京都では、寛永の文化人たちに焦点をあてた泉屋博古館の展覧会も9月5日に開幕しています。江戸時代前期と後期、それぞれの文化人の生き方を見比べてみるのも面白いかもしれません。

開催概要
- 展覧会名: 特別展「良寛さんーその人と禅ー」
- 会期: 2026年9月12日(土)〜11月8日(日)、会期中一部展示替えあり
- 会場: 細見美術館(京都市左京区岡崎最勝寺町6-3)
- 開館時間: 午前10時〜午後5時(入館は閉館30分前まで)
- 休館日: 月曜日、9月24日(木)、10月13日(火) ※9月21日(月・祝)、10月12日(月・祝)は開館
- 観覧料: 一般2,000円、学生(中学生〜大学生)1,500円、障がい者は100円引き
- 主催: 細見美術館、京都新聞
- 後援: 全国良寛会、京都市内博物館施設連絡協議会
訪れる際は、事前に開館時間や休館日を公式サイトで確認しておくと安心です。特に祝日と休館日が入れ替わる週があるため、うっかり月曜日に予定を入れて閉まっていた、ということがないよう気をつけたいところです。
訪れる時期の選び方
会期は9月12日から11月8日までと約2か月にわたるため、訪れるタイミングによって京都の風景もかなり変わってきます。展覧会が始まる9月中旬はまだ残暑が厳しい時期なので、館内でじっくり書と向き合うにはむしろ過ごしやすい選択かもしれません。一方、会期終盤の10月下旬から11月上旬にかけては、岡崎エリアも少しずつ紅葉が色づき始める時期にあたります。会期中に一部展示替えが予定されているため、前期・後期で違う作品を見比べたいという人は、公式サイトで展示替えのスケジュールを確認してから2回に分けて訪れるのも一つの楽しみ方です。

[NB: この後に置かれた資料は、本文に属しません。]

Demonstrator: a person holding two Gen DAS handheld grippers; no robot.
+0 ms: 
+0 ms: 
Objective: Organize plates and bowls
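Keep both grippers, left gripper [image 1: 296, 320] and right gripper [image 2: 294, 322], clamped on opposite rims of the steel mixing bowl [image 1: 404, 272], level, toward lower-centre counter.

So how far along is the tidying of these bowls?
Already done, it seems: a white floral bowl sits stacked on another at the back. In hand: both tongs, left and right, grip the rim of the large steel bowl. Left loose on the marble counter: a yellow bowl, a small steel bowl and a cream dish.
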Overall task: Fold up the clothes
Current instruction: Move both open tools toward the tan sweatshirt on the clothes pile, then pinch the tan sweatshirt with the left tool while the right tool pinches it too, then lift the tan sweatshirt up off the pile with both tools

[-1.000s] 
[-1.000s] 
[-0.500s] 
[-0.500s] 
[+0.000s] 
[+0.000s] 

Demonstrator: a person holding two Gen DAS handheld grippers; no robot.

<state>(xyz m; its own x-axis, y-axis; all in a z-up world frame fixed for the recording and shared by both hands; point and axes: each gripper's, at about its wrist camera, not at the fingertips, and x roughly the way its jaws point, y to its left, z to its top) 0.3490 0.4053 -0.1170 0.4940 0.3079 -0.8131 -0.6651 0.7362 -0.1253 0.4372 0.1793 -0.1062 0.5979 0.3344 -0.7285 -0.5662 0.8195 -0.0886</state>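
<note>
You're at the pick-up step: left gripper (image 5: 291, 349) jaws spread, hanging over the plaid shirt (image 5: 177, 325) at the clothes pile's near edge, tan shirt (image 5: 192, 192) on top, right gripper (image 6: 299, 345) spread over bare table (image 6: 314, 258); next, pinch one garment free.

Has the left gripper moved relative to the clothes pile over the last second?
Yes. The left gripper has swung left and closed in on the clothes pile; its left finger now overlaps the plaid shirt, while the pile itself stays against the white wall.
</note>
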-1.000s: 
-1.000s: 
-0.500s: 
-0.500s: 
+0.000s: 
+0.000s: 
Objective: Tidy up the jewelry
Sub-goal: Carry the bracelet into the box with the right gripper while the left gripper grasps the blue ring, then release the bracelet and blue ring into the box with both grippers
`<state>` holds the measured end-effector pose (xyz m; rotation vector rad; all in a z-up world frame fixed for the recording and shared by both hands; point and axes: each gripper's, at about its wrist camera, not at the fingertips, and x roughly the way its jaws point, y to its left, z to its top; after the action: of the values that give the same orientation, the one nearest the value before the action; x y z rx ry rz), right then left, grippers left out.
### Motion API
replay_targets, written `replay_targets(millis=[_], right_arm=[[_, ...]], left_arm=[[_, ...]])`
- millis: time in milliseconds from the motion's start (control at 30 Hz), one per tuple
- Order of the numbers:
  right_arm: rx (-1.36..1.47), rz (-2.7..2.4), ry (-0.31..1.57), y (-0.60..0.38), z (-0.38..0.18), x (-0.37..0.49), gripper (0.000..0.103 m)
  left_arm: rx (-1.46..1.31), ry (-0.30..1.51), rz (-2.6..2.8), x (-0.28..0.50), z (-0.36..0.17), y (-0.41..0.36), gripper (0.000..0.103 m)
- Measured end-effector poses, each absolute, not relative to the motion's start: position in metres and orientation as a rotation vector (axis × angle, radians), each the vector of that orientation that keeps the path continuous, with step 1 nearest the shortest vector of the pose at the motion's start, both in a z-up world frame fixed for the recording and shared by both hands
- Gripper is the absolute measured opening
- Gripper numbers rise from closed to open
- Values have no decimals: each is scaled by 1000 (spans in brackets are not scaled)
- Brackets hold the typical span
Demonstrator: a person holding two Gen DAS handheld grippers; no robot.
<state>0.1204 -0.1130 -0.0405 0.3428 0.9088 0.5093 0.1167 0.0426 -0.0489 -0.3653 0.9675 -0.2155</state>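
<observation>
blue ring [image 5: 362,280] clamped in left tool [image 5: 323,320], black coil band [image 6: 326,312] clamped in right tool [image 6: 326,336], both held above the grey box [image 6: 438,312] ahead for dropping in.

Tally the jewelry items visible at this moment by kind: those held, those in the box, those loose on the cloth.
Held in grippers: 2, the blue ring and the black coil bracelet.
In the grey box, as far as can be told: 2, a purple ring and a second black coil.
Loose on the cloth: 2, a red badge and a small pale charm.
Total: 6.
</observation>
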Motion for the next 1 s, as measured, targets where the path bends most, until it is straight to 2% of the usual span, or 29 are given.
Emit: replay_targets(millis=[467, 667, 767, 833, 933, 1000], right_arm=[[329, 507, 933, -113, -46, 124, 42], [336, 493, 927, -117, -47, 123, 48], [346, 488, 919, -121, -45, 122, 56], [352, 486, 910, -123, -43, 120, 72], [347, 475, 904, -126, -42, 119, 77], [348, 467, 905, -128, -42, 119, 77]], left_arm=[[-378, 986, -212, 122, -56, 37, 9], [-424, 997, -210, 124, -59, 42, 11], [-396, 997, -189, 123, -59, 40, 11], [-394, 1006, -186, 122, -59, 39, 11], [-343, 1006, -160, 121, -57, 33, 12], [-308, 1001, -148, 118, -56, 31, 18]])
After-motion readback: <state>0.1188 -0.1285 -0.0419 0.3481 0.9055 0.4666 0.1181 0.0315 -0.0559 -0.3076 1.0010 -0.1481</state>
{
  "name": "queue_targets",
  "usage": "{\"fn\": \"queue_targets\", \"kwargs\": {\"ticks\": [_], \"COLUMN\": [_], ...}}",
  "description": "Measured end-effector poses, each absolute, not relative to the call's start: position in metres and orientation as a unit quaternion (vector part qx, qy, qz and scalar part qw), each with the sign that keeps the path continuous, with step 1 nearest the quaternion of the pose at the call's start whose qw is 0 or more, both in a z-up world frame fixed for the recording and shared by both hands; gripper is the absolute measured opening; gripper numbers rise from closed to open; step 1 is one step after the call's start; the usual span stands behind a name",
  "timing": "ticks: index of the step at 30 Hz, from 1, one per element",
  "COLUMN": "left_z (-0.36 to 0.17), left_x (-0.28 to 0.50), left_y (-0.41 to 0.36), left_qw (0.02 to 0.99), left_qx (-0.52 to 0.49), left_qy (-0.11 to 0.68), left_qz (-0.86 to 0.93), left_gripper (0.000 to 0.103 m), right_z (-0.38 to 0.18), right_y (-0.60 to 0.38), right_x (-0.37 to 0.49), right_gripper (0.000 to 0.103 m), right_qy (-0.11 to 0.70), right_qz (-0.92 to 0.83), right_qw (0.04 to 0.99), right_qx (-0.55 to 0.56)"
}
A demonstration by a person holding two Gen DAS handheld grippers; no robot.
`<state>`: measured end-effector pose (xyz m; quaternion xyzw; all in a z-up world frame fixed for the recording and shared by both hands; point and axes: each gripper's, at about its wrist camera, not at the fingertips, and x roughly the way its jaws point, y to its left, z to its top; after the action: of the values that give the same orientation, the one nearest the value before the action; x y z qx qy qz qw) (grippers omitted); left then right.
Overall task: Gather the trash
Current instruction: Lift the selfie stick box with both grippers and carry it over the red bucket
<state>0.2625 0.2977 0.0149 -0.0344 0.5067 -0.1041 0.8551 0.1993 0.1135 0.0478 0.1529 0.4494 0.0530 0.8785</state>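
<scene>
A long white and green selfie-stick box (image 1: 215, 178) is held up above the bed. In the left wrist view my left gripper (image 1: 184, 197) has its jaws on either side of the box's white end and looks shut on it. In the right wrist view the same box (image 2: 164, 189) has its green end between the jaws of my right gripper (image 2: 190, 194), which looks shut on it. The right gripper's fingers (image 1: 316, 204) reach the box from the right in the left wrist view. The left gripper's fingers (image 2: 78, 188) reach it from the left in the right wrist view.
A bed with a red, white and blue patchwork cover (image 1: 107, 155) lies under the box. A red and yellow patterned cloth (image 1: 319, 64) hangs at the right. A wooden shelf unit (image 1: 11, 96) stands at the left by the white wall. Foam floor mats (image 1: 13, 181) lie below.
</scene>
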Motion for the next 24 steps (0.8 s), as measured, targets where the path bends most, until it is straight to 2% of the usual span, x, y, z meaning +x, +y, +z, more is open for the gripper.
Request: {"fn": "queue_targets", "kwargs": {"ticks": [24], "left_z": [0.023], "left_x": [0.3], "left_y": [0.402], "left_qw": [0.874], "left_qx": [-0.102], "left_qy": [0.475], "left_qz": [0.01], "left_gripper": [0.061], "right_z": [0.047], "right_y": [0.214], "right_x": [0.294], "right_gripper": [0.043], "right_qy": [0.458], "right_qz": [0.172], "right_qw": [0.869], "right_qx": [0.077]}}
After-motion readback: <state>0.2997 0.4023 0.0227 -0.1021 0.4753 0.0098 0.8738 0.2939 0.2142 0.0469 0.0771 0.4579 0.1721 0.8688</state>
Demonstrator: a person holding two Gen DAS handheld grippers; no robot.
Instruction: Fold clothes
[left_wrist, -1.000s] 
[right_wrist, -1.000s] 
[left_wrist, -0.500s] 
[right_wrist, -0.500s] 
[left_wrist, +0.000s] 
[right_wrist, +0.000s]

観覧料は一般2,000円、学生(中学生〜大学生)1,500円と、特別展としては標準的な価格帯です。障がい者手帳を提示すると100円引きになるなど、細かな割引制度も用意されているので、来館前に公式サイトの最新情報を確認しておくとスムーズです。
まとめ
- 細見美術館(京都・岡崎)で特別展「良寛さんーその人と禅ー」が2026年9月12日(土)〜11月8日(日)に開催される
- 寺を持たず托鉢で暮らした禅僧・良寛の生涯を、書・和歌・漢詩を通じて3章構成でたどる内容
- 長く公開されてこなかった《凧文字 天上大風》《長歌 月の兎》などが出品される
- 会場は京都市京セラ美術館などが集まる岡崎エリアにあり、周辺の美術館めぐりとあわせて楽しみやすい
肩書きや持ち物を手放して、それでも豊かに生きた良寛さんの姿は、何かと忙しい日々を送る私たちにとっても、ふと立ち止まるきっかけをくれる気がします。秋の京都散策の予定に、ぜひ組み込んでみてください。